In [None]:
!pip install gymnasium -qU
!pip install wandb -qU

In [None]:
import gymnasium as gym
import torch
from torch import nn, optim
from torch.nn import functional as F
import random
import numpy as np
from collections import namedtuple, deque
from scipy.special import softmax
import matplotlib.pyplot as plt
import wandb
from tqdm.notebook import tqdm
import uuid

In the programming assignment 2, we are required to implement two alogrithms, `Monte Carlo - REINFORCE` and `Dueling Deep Q-learning Network (Dueling DQN)`. After wards, the goal is to run hyperparameter search to find the best hyperparameters for both algorithms on two environments, `CartPole-v1` and `Acrobot-v2`. 
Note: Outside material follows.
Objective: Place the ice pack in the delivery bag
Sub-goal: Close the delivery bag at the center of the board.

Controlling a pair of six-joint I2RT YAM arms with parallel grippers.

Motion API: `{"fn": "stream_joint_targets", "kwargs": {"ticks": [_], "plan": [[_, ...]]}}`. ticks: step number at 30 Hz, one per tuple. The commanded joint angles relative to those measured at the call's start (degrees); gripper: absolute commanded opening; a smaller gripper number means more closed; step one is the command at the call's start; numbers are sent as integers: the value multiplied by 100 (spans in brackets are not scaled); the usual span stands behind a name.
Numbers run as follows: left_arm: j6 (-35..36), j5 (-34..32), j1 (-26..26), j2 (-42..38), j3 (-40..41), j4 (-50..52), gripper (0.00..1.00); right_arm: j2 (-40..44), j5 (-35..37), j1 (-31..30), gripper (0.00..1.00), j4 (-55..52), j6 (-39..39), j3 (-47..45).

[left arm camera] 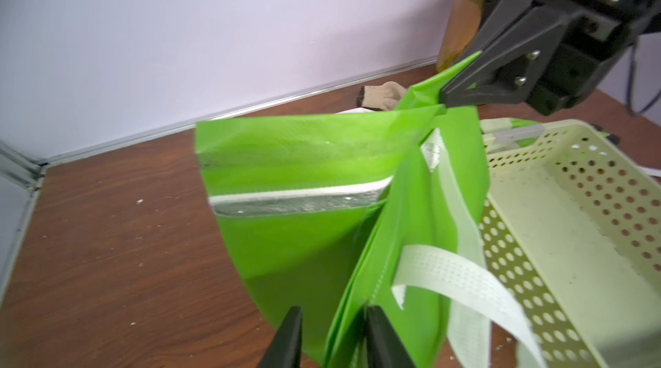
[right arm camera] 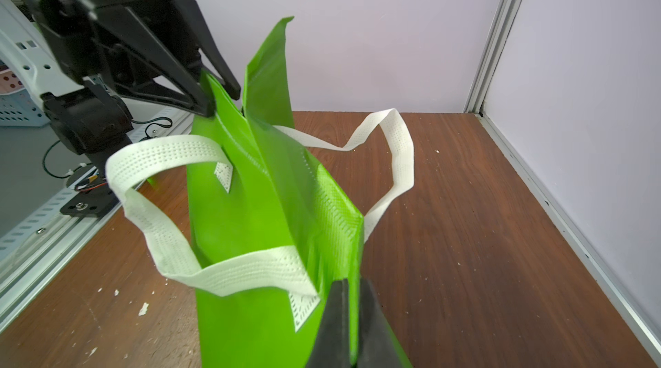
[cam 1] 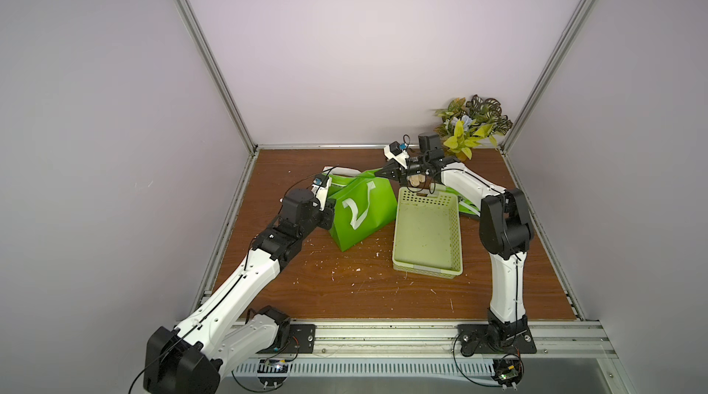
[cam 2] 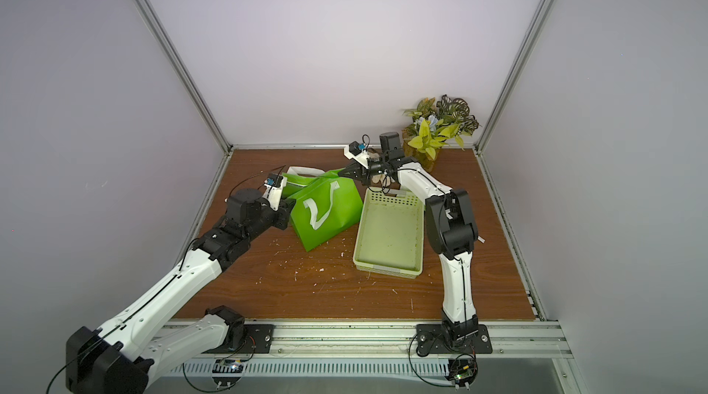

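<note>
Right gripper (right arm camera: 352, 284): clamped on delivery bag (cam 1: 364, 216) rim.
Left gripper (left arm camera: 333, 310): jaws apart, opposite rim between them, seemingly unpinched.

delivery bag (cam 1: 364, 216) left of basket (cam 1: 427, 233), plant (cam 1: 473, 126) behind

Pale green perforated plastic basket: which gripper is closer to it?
Right. The right gripper, shut on the bright green delivery bag's top corner, hangs by the basket's far corner. The left gripper straddles the bag's opposite edge, the bag between it and the basket.
</note>
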State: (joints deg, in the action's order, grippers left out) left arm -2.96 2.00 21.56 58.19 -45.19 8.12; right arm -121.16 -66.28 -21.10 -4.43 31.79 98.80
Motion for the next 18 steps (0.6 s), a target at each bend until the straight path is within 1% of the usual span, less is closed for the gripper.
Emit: {"fn": "stream_joint_targets", "kwargs": {"ticks": [1,2,4,6,9,14,18], "plan": [[74,736,-562,-35,-145,-406,69,269,-8,33,0,-250,168,194],[90,904,-651,-36,-145,-452,75,273,-14,30,0,-252,170,205],[250,1160,-710,-4,-182,-489,92,277,-9,37,0,-286,200,210],[389,1433,-719,78,-235,-477,100,286,-8,37,0,-321,229,225],[685,1943,-730,228,-238,-530,99,285,-15,36,0,-360,276,249],[928,1907,-807,550,-469,-384,99,295,-52,28,0,-364,275,255],[948,2018,-1136,690,-595,-436,99,281,-77,35,0,-366,290,245]]}}
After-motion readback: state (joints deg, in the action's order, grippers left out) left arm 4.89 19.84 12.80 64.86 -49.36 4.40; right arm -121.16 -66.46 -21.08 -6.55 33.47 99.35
In this jupyter notebook let's implement the `Dueling DQN` algorithm. 

In [None]:
# Use this code to login to wandb if you are using it locally ensure that you have logined to wandb.
#Don't run this code block if you are not using kaggle to execute the code.
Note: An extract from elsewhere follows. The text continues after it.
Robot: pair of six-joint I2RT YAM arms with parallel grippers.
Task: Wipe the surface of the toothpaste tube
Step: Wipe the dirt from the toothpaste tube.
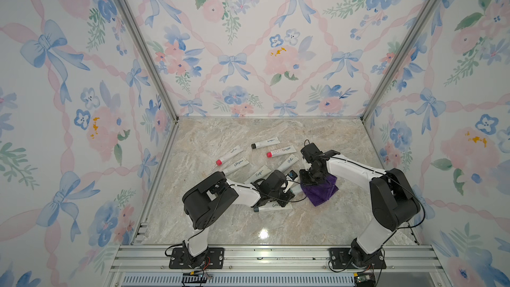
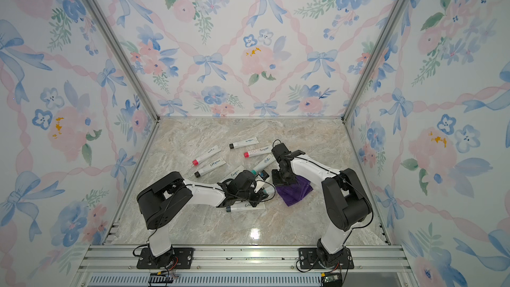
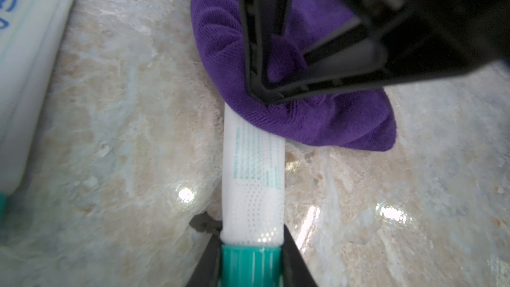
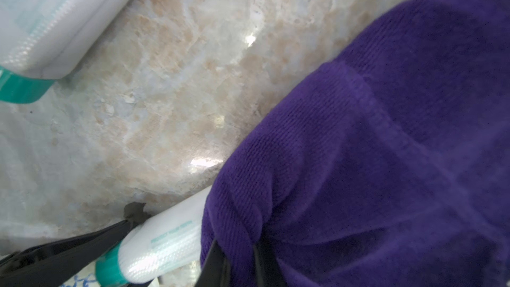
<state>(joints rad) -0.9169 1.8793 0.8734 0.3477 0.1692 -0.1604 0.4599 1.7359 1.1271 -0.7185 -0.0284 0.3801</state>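
The left gripper clamps the toothpaste tube at its cap; the right gripper pinches the purple cloth, which seemingly rests on the tube.

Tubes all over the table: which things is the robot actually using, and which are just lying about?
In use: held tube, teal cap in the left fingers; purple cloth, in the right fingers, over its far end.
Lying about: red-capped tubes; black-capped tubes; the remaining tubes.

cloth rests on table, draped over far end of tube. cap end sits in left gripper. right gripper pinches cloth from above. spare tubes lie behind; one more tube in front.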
from kaggle_secrets import UserSecretsClient
user_secrets = UserSecretsClient()
api = user_secrets.get_secret("wandb_api")

wandb.login(key = api)

In [None]:
device = 'cuda' if torch.cuda.is_available() else 'cpu'
print(device)

In [None]:
class DuelingQNetwork(nn.Module):
    def __init__(self,state_space_size,action_space_size,num_layer,layer_size,value_fn_layer_size,advantage_fn_layer_size,algo_type='Type1'):

        super().__init__()
        self.algo_type = algo_type
        if isinstance(layer_size,int):
          layer_size = [layer_size] * num_layer

        layers = []
        layers.append(nn.Linear(state_space_size, layer_size[0]))
        layers.append(nn.ReLU())

        for i in range(1,num_layer):
          layers.append(nn.Linear(layer_size[i-1],layer_size[i]))
          layers.append(nn.ReLU())

        self.state_approximator = nn.Sequential(
            *layers
        )

        self.value_fn_network = nn.Sequential(
            nn.Linear(layer_size[-1],value_fn_layer_size),
            nn.ReLU(),
            nn.Linear(value_fn_layer_size,1)
        )

        self.advantage_fn_network = nn.Sequential(
            nn.Linear(layer_size[-1],advantage_fn_layer_size),
            nn.ReLU(),
            nn.Linear(advantage_fn_layer_size,action_space_size)
        )

    def forward(self,state_obs):
        if len(state_obs.shape) == 1:
          state_obs = state_obs.unsqueeze(0)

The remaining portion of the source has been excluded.